AIM OF THE EXERCISE
An exact copy of all the data, minus the images, is required.

----- SUPPLIED MATERIAL

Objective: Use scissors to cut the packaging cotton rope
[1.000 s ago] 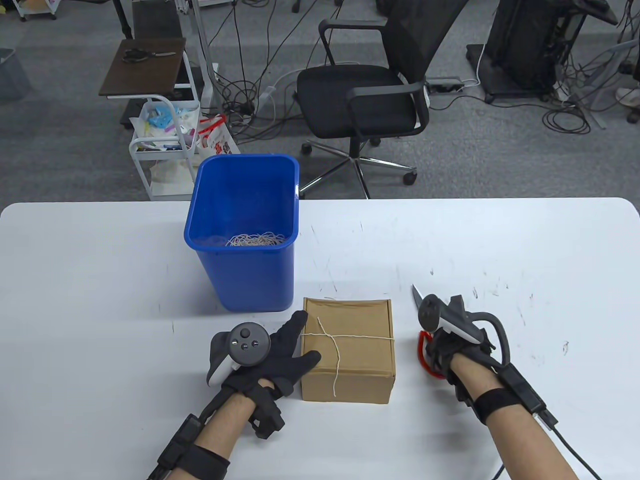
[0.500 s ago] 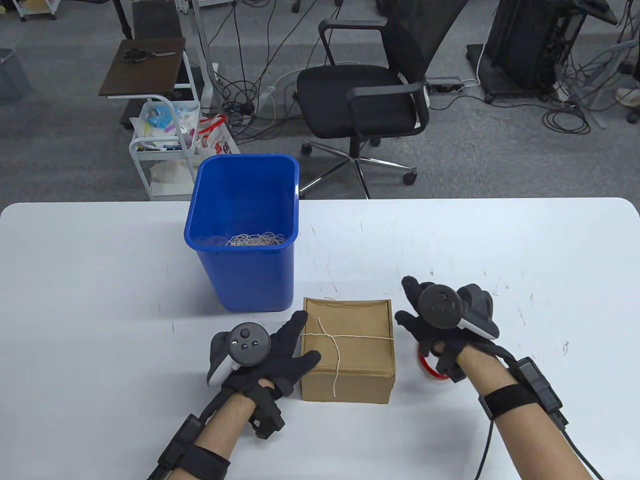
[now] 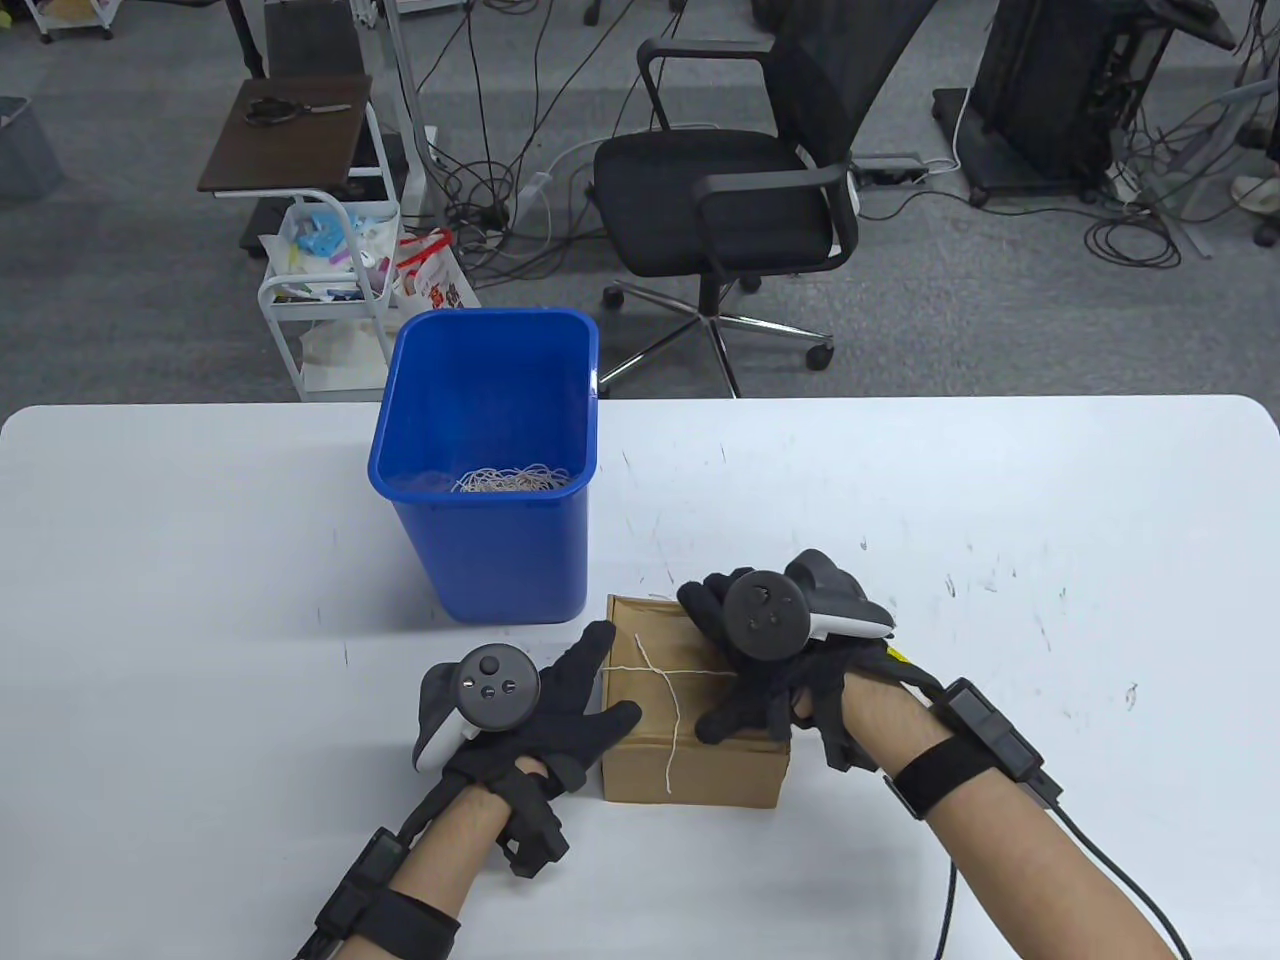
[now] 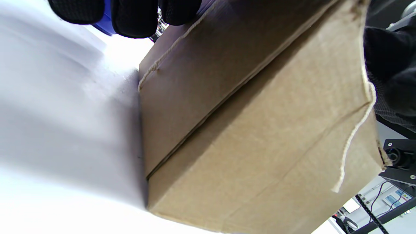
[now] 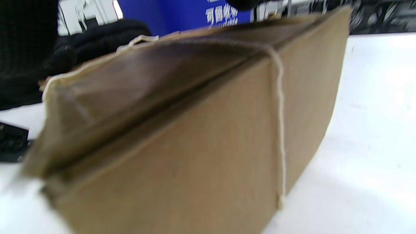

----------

ANSWER FOR THIS EXERCISE
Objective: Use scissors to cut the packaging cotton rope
[1.000 s ago] 
[0.500 s ago] 
[now] 
[now] 
[now] 

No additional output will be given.